§ What you have to do: Your task is to reproduce, verbatim and without pictures, the lines from the opening of the listing through the line containing "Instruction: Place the".

§ Stored data:

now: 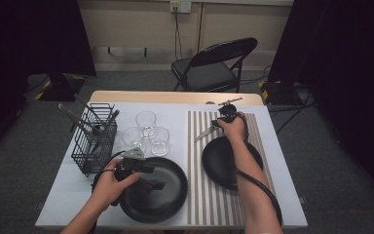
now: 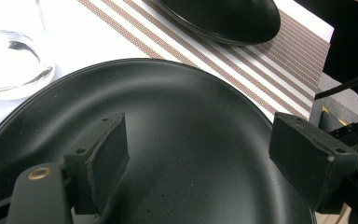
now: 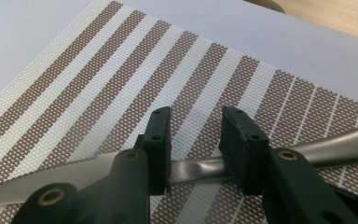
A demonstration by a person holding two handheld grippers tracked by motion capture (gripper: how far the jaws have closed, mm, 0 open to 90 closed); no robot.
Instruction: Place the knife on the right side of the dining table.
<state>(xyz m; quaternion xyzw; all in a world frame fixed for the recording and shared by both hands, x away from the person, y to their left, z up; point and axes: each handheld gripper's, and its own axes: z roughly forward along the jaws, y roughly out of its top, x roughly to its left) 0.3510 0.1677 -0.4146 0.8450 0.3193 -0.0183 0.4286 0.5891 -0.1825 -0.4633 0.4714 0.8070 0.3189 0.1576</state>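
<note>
Left tongs (image 1: 157, 184) released, jaws spread wide over the near black plate (image 1: 173, 195) on the bench (image 1: 68, 190), nothing between. Farther right, right tongs (image 3: 196, 140) straddling a table knife (image 3: 46, 179) flat on the striped placemat (image 3: 121, 70), pads not visibly pressing. Likely stiff, light, slick metal lying low: best pinched across the narrow neck by the handle.

The knife (image 3: 196, 170) is plain silver metal, lying flat on the striped mat (image 3: 121, 79) at the far end, just past the black plate (image 1: 219, 158). Blade points left, slanted toward the glasses (image 1: 147, 132).
</note>
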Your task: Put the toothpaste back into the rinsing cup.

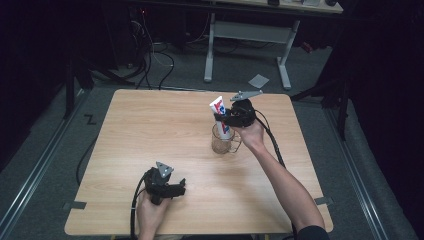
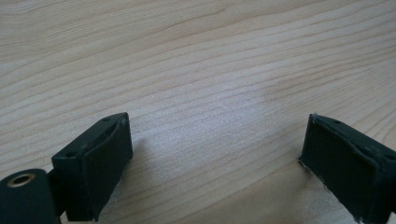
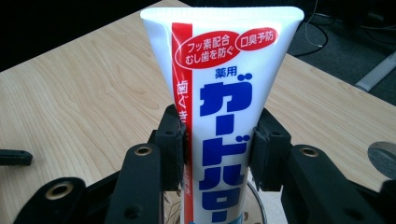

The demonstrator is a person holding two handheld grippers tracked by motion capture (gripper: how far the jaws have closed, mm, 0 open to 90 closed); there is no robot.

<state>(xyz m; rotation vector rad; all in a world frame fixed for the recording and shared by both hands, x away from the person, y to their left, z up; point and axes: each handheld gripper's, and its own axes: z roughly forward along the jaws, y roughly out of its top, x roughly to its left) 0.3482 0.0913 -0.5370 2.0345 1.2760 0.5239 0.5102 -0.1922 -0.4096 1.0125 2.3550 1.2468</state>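
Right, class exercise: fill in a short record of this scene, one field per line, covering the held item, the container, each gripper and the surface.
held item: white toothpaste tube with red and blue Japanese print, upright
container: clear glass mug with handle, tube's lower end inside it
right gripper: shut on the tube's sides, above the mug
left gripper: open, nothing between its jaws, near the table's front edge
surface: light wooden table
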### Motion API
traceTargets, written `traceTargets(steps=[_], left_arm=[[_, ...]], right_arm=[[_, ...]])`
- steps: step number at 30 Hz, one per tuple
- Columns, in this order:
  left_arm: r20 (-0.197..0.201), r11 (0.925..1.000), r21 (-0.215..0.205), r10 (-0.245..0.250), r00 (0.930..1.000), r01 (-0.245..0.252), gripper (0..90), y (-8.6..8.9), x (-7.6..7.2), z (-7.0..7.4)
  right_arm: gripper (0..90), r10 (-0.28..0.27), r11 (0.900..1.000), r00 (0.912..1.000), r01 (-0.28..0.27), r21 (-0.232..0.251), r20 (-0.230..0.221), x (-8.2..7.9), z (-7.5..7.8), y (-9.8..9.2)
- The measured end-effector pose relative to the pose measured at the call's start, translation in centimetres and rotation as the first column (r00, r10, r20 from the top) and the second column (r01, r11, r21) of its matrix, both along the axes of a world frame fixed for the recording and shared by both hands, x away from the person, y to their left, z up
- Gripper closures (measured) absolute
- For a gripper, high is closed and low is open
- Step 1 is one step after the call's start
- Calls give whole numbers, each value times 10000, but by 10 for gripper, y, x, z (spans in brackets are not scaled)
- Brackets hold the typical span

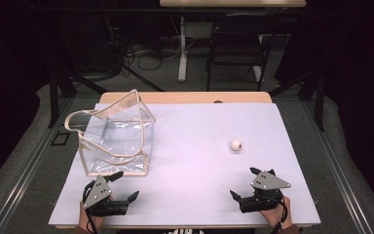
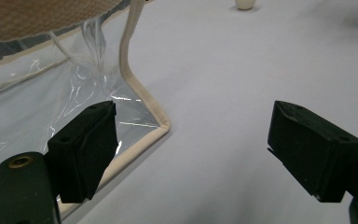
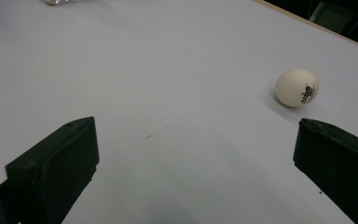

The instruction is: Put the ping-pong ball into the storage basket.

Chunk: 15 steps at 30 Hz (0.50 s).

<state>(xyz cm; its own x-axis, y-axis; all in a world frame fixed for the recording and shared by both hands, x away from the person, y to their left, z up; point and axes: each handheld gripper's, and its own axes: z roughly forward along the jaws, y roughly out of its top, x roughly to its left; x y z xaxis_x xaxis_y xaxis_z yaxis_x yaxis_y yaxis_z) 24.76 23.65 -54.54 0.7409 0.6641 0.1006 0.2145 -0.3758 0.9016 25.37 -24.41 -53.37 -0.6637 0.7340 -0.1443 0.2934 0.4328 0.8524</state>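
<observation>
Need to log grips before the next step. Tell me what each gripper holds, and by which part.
Nothing is held. The left gripper is open beside the clear bag; the right gripper is open, apart from the ball.

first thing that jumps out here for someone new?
The clear plastic bag with beige trim, standing open at the table's far left, just ahead of the left gripper. Then the small white ball alone on the pale table at right, a little beyond the right gripper. Both grippers rest near the front edge, jaws wide and holding nothing.
</observation>
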Motion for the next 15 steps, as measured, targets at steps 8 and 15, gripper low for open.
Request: traceTargets(steps=[8, 15], left_arm=[[-45, 10000, 44, -45, 10000, 45, 160, -1, 1, -1], [-54, 10000, 49, -45, 10000, 46, 160, -1, 1, -1]], right_arm=[[0, -90, 10000, 10000, 90, 18, -13, 8, 6, 1], [0, -198, 9997, 9997, 200, -120, 116, 18, 10, 3]])
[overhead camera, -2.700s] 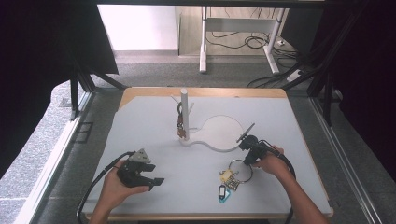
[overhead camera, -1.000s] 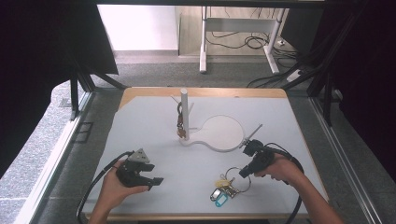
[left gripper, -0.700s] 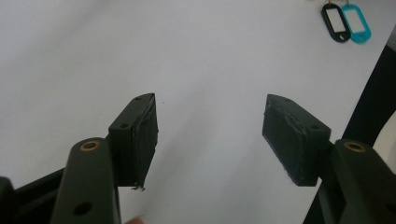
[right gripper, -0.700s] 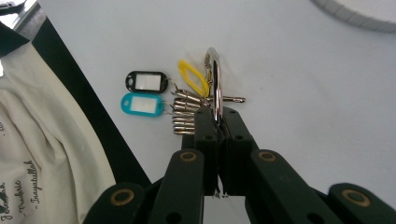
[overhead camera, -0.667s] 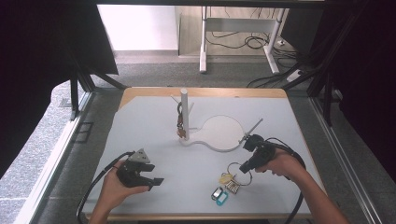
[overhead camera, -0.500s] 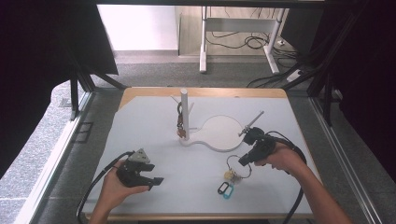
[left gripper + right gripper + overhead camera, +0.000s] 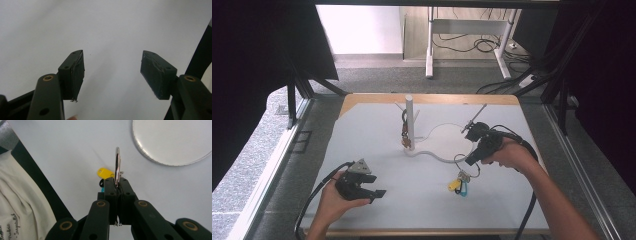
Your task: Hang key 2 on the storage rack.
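The key ring (image 7: pixel 117 165) is standing edge-on between the closed jaws of the right gripper (image 7: pixel 117 185), pinched by its lower arc, with the yellow tag (image 7: pixel 453 185) and blue tag (image 7: pixel 462 189) dangling beneath it just above the white table (image 7: pixel 377 150). The bunch is hanging in front of the round base (image 7: pixel 447 142) of the white peg stand (image 7: pixel 409 120), which is already carrying another set of keys (image 7: pixel 405 134) low on its post. The left gripper (image 7: pixel 371 192) is resting near the table's front edge in the person's left hand, its jaws gaping wide with nothing between them.

The likely trouble is coming from the grip itself: the pads are clamping only a thin wire edge, so the ring may be twisting or slipping out as the tags swing. Threading it onto a short peg also looks tricky, since the ring is facing sideways and the dangling tags could be snagging the hung keys or nudging the stand.
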The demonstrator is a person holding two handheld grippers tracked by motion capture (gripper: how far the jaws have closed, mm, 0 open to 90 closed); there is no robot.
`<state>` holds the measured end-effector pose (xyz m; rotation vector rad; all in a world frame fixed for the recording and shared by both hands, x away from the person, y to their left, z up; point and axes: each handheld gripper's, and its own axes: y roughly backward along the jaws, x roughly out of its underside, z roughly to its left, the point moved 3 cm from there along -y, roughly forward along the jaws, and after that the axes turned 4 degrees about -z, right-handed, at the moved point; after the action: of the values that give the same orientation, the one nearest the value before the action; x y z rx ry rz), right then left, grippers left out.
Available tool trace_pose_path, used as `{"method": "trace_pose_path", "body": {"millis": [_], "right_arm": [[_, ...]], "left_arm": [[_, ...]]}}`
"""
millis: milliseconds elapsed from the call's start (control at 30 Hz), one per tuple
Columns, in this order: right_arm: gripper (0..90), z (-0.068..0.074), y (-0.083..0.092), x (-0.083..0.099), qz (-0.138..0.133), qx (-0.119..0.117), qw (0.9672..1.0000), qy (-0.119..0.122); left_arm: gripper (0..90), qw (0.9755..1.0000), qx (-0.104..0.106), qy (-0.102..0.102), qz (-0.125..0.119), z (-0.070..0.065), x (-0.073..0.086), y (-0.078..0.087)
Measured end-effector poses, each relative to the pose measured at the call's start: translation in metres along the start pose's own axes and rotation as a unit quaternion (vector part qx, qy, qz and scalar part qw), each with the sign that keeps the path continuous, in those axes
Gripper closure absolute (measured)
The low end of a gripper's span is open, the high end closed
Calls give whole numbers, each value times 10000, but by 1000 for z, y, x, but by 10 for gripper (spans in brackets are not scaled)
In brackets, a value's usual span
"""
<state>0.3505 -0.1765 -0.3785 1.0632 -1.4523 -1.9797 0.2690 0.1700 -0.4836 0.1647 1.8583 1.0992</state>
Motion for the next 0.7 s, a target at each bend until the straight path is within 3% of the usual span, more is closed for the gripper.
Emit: {"method": "trace_pose_path", "body": {"millis": [400, 700], "right_arm": [[872, -4, 7, -13, 14, 63, 10000, 2], [872, -5, 21, -28, -131, 113, 9998, 27]], "left_arm": [[364, 10000, 8, -30, -17, 1, 0, 1], [364, 10000, 20, -29, -25, 1, 0, 2]]}}
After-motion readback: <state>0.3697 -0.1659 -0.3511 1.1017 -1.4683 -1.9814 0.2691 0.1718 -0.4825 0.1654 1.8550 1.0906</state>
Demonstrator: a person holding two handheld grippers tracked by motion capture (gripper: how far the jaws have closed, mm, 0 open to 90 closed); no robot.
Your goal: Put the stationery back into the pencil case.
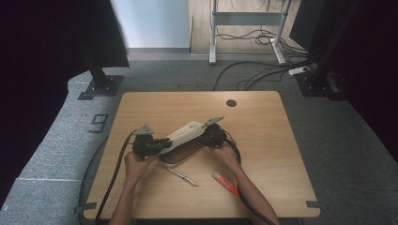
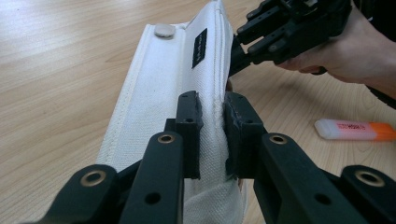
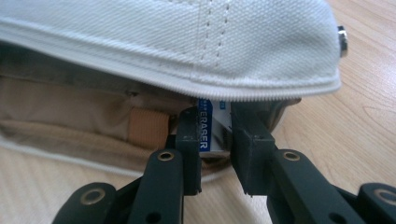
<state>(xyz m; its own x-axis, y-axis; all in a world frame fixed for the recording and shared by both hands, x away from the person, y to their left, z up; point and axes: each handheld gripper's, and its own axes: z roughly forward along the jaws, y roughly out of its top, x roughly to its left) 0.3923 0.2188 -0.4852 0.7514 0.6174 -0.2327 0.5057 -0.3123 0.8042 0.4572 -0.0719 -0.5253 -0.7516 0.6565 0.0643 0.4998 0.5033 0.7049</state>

§ Output for this task:
now: 
now: 
now: 
A demonstration by a person holding two handheld grippers tracked by motion capture (gripper: how far the jaws have closed, mm, 0 open to 90 closed); no robot.
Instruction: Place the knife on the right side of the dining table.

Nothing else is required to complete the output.